No labor dispute with the employees of the Company exists, or, is imminent.
(ab) Except as described in the Prospectus, the Company
does not maintain, sponsor or contribute to nay program or arrangement that is
an "employee pension benefit plan," an "employee welfare benefit plan," or a
"multi employer plan" as such terms are defined in Sections 3(2), 3(1) and
3(37), respectively, of the Employee Retirement Income Security Act of 1974, as
amended ("ERISA") ("ERISA" Plans"). The Company does not maintain or contribute,
now or at any time previously, to a defined benefit plan, as defined in Section
3(35) of ERISA. No "accumulated funding deficiency" (as defined in Section 302
of ERISA) or any of the events set forth in Section 4043(b) of ERISA (other than
events with respect to which the 30-day notice under Section 4043 of ERISA has
been waived) has occurred with respect to any employee benefit plan which could
reasonably be expected to have a material adverse effect of the business,
prospects, financial condition, or results of operations of the Company. No
ERISA Plan (or any trust created thereunder) has engaged in a "prohibited
transaction" within the meaning of Section 406 of ERISA or Section 4975 of the
Internal Revenue Code, which could subject the Company to any tax penalty
17
on prohibited transactions and which has not adequately been corrected. Each
ERISA Plan is in compliance with all material reporting, disclosure and other
requirements of the Internal Revenue Code of 1986, as amended ("the "Code") and
ERISA as they relate to any such ERISA Plan. Determination letters have been
received from the Internal Revenue Service with respect to each ERISA Plan which
is intended to comply with Code Section 401(a), stating that such ERISA Plan and
the attendant trust are qualified therunder. The Company has never completely or
partially withdrawn from a "multi employer plan."
(ac) The Company has not been notified nor is otherwise
aware that it is potentially liable, or is considered potentially liable, under
the Comprehensive Environmental Response, Compensation and Liability Act of
1980, as amended, or any similar law ("Environmental Laws"). To the best
knowledge of the Company, the Company is in compliance with all applicable
existing Environmental Laws, except for such instances of non-compliance which
would not have a material adverse effect on the business, prospects, financial
condition, or results of operations. The term "Hazardous Material" means (i) any
"hazardous substance" as defined by the Comprehensive Environmental Response,
Compensation and Liability Act of 1980, as amended, (ii) any "hazardous waste"

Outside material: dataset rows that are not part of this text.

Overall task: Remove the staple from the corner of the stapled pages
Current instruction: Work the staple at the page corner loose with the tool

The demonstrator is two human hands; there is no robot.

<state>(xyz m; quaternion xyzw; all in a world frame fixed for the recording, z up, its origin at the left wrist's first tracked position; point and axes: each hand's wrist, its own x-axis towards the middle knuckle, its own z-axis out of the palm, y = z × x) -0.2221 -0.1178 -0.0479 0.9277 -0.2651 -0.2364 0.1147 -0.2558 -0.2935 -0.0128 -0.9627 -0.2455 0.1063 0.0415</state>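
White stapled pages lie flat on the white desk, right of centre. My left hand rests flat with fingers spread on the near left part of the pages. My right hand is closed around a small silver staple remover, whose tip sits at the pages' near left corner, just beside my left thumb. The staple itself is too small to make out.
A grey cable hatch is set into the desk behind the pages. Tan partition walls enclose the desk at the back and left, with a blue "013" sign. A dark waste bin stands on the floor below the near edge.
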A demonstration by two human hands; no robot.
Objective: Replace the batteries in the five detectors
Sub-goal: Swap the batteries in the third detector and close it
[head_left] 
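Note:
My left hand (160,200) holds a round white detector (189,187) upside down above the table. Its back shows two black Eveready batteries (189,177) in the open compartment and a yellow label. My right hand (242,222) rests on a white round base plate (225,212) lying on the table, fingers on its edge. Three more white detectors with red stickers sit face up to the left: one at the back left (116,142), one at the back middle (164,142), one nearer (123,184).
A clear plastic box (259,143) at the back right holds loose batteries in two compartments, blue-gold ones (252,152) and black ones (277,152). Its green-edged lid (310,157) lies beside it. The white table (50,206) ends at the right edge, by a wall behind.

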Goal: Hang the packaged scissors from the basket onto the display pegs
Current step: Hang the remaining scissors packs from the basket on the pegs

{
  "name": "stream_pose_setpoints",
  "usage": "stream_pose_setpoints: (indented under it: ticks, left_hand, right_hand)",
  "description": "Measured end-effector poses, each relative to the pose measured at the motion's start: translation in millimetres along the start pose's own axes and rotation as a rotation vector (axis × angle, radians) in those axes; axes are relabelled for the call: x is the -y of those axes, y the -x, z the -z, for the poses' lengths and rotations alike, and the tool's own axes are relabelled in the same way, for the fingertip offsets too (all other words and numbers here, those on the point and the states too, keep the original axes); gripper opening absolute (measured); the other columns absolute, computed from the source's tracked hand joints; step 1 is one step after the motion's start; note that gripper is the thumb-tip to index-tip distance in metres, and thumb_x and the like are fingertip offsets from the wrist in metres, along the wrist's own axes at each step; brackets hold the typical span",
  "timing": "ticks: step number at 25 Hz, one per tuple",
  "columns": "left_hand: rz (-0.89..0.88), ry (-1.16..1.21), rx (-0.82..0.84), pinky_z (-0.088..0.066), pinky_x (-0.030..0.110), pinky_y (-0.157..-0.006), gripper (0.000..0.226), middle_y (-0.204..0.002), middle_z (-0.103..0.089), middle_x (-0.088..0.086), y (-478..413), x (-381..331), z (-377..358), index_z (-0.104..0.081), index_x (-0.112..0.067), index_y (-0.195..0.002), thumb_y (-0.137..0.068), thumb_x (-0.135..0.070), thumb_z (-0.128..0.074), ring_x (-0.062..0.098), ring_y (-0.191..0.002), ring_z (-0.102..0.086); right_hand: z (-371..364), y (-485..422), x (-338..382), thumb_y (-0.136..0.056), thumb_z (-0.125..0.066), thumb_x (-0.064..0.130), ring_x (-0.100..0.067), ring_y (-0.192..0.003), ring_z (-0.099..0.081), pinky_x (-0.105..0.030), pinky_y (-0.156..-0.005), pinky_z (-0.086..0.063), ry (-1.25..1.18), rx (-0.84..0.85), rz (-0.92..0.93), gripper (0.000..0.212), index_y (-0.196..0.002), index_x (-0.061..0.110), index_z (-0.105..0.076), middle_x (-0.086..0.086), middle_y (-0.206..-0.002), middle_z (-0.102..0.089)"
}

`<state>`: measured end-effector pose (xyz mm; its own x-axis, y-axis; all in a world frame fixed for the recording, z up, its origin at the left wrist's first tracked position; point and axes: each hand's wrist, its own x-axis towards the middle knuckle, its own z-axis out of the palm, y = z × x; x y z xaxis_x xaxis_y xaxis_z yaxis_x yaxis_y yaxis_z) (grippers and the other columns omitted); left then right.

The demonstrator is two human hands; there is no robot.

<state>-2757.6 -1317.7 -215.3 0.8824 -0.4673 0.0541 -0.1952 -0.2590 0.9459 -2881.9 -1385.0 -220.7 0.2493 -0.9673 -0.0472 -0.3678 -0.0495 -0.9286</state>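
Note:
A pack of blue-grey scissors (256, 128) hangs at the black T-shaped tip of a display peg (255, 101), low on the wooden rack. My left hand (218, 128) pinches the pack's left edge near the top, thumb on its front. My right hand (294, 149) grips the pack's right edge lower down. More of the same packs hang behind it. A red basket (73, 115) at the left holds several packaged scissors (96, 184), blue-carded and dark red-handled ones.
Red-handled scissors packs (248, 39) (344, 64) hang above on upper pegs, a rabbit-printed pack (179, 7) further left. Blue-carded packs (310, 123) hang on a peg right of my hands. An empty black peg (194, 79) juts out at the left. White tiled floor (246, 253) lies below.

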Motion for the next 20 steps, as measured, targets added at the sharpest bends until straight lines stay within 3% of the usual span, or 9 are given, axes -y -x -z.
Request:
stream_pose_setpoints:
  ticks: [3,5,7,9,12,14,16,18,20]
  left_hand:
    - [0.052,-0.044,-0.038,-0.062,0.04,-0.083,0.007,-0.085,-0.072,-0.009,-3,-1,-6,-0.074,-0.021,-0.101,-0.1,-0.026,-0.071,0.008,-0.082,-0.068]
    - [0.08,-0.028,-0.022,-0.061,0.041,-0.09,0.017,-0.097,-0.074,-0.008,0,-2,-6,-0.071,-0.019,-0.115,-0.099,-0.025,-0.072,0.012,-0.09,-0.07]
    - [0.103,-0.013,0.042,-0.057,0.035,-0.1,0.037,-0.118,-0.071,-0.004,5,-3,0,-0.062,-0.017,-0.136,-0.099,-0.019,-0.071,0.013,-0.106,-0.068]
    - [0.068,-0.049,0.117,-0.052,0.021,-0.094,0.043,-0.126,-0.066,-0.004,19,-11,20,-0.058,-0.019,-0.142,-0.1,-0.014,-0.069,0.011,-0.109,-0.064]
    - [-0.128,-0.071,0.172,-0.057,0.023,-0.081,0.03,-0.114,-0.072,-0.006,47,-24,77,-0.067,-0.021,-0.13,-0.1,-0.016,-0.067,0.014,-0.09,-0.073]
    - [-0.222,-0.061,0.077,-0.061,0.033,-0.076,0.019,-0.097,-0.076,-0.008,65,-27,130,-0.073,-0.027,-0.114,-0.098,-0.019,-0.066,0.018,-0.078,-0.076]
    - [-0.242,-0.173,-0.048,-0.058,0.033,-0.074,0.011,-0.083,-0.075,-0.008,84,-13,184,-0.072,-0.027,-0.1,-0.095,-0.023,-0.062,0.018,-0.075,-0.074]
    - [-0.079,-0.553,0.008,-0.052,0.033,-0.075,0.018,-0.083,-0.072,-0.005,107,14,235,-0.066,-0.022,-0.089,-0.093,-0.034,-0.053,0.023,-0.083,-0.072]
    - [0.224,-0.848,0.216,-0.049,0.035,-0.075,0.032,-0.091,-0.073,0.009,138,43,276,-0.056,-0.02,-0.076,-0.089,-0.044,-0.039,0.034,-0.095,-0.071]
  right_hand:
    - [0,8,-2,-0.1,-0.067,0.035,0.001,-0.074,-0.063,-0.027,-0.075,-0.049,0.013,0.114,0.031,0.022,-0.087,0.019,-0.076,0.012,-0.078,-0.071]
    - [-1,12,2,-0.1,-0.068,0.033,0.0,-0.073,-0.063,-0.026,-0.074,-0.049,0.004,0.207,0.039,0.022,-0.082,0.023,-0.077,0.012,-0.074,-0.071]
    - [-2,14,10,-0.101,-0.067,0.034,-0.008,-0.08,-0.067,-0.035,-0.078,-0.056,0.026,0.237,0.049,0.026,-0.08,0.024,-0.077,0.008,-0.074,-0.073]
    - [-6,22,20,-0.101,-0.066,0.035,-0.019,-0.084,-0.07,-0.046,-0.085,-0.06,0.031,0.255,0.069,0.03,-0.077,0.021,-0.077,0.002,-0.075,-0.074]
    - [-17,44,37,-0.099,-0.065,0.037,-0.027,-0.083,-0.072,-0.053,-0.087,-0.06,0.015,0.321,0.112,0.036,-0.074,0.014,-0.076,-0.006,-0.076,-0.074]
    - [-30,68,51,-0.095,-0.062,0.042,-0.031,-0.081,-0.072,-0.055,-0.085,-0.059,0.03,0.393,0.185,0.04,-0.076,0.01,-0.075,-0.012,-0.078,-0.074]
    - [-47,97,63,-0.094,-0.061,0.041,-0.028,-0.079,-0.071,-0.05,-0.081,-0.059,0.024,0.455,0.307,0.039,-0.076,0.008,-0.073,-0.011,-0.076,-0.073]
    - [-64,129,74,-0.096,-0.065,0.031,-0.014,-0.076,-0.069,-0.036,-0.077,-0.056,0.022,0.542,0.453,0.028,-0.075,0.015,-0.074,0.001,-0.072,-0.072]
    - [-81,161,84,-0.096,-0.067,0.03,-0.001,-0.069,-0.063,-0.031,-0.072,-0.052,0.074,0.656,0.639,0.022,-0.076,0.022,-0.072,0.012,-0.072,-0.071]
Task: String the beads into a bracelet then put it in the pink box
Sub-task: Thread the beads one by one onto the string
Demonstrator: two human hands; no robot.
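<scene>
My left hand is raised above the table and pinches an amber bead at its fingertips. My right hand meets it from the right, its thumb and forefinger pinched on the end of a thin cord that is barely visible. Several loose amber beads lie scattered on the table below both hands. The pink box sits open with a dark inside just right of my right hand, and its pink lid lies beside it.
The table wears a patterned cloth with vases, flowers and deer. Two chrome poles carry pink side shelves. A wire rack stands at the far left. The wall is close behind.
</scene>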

as defined by the Resource Conservation and Recovery Act, as amended, (iii) any
petroleum or petroleum product, (iv) any polychlorinated biphenyl, and (v) any
pollutant or contaminant or hazardous, dangerous or toxic chemical, material,
waste or substance regulation under or within the meaning of any other
Environmental Law. To the best knowledge of the Company, no disposal, release or
discharge of Hazardous Material has occurred on, in, at or about any of the
facilities or properties of the Company except for those instances which are in
compliance with Environmental Laws or in the aggregate would not have a material
adverse effect on the
18
business, prospects, financial condition, or results of operations of the
Company. Except as described in the Prospectus, to the best knowledge of the
Company: (i) there has been no storage, disposal, generation, transportation,
handling or treatment of Hazardous Material by the Company (or to the knowledge
of the Company, and of its predecessors in interest) at, upon or from any of the
property now or previously owned or leased by the Company in violation of any
applicable law, ordinance, rule, regulation, order, judgement, decree or permit
or which would require remedial action which has not been taken, under any
applicable law, ordinance, rule, regulation, order, judgement, decree or permit,
except for such violations and failures to take remedial action which would not
result in, singularly or in the aggregate, a material adverse effect on the
business, prospects, financial condition, or results of operations of the
Company; and (ii) there has been no material spill, discharge, leak, emission,
injection, escape, dumping or release of any kind onto such property or into the
environmental surrounding such property by the Company of any Hazardous
Material, except for such spills, discharge, leaks, emissions, injections,
escapes, dumping or releases which are in compliance with Environmental Laws or
would not result in, singularly or in the aggregate, a material adverse effect
the business, prospects, financial condition, or results of operations of the
Company.
(ad) None of the proceeds of the sale of the Securities
will be used, directly or indirectly, for the purpose of purchasing or carrying
any margin security, for the purpose of reducing or retiring any indebtedness
which was originally incurred to purchase or carry any margin security or for
any other purpose which might cause any of the Securities or Warrants to be
considered a "purpose credit" within the meanings of Regulation G,T,U or X of
the Board of Governors of the Federal Reserve Board.
19
3. Purchase, Sale, and Delivery of the Stock and the
Representative's Warrants.
(a) On the basis of the representations, warranties,
covenants, and agreements of the Company herein contained, but subject to the
terms and conditions herein set forth, the Company agrees to issue and sell to
the several Underwriters, and, the Underwriters, severally and not jointly,
agree to purchase from the Company, the numbers of shares of Firm Stock set
forth opposite the respective names of the Underwriters in Schedule I hereto.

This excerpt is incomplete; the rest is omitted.